Requirement =>
Only the lines below from the one containing "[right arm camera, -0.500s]" through the one containing "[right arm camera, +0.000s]" belong in the answer, repeated exactly and without pictures.

Record extracts =>
^^^^
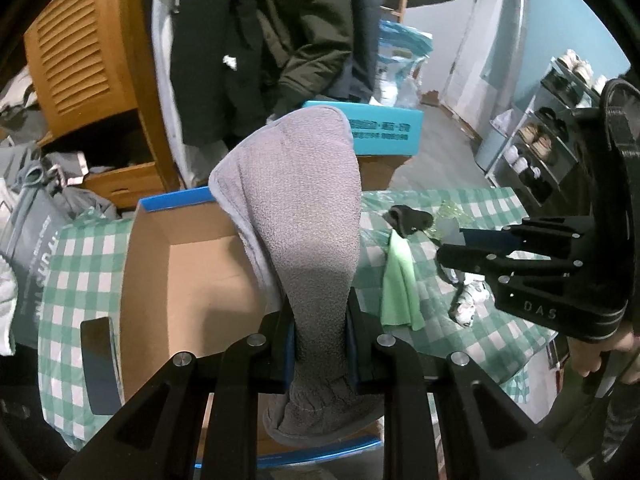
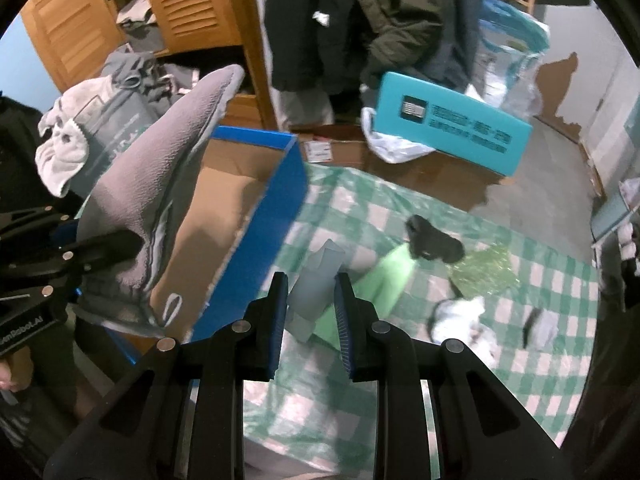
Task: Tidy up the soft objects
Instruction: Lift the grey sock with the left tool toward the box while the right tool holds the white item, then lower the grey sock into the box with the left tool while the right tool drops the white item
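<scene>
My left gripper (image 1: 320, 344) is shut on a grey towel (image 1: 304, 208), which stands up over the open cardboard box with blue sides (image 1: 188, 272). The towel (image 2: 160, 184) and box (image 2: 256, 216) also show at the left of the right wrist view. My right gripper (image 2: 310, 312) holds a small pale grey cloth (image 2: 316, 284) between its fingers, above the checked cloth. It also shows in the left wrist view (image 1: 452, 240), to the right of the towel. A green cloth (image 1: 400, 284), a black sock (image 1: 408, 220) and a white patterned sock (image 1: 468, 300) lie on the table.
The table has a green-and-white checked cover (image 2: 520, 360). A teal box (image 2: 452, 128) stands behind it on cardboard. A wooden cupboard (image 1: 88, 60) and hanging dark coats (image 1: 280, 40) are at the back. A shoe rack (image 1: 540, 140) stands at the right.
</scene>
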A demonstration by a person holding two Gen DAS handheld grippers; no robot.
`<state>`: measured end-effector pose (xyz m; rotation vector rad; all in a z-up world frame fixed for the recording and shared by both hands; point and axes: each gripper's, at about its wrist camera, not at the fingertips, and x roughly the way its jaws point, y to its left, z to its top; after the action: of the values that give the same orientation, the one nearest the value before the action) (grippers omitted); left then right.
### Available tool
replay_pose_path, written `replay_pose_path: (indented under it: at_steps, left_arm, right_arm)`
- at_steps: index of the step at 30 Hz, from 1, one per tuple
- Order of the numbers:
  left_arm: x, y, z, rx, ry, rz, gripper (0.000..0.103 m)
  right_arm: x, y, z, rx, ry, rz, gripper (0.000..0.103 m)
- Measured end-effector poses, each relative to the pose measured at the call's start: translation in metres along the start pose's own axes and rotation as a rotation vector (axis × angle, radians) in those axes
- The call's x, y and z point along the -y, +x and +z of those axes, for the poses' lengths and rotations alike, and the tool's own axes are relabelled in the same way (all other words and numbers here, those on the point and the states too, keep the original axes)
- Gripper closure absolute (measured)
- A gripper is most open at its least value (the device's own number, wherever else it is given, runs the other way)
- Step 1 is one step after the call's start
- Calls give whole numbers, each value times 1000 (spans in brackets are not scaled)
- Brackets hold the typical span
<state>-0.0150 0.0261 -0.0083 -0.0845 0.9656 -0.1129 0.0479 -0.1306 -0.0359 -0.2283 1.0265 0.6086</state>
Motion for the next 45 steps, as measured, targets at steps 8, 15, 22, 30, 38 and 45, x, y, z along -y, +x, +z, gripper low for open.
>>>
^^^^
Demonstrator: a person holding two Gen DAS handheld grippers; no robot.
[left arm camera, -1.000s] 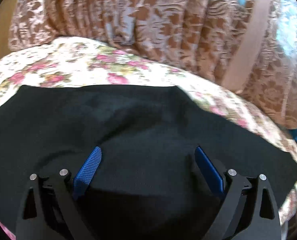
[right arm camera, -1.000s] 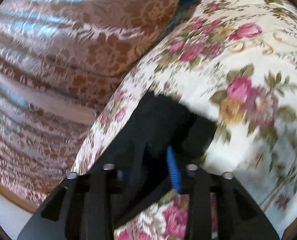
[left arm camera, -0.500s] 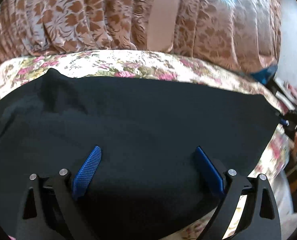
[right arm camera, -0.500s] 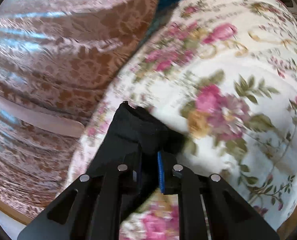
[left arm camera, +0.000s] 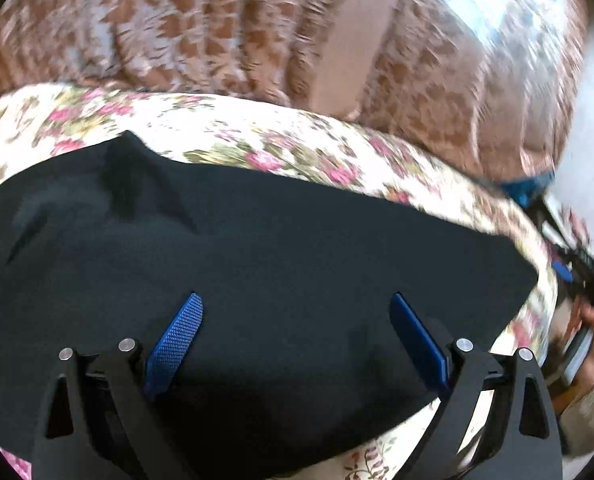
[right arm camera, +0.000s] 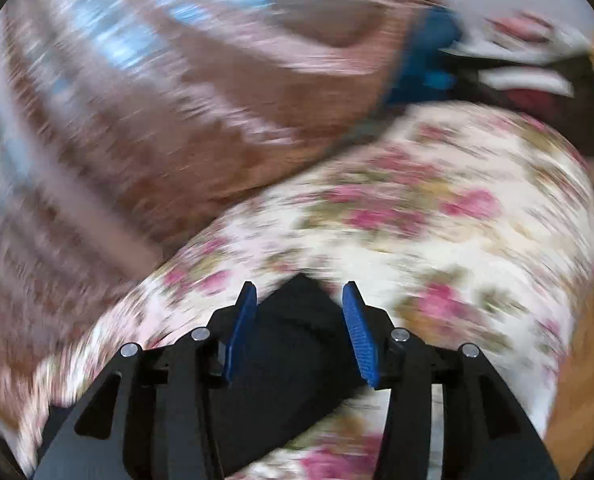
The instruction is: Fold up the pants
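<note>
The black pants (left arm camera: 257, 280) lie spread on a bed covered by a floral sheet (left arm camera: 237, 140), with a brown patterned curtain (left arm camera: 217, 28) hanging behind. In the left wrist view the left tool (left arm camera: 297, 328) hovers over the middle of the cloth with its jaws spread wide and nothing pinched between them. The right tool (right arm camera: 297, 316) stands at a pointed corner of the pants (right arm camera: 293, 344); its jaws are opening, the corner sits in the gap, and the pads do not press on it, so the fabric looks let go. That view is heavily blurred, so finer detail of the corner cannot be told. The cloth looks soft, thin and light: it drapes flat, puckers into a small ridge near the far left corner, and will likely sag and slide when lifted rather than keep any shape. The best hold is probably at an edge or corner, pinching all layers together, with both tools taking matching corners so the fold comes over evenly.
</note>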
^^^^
Exercise answer =>
[right arm camera, -0.500s] 
[left arm camera, +0.000s] 
[right arm camera, +0.000s] 

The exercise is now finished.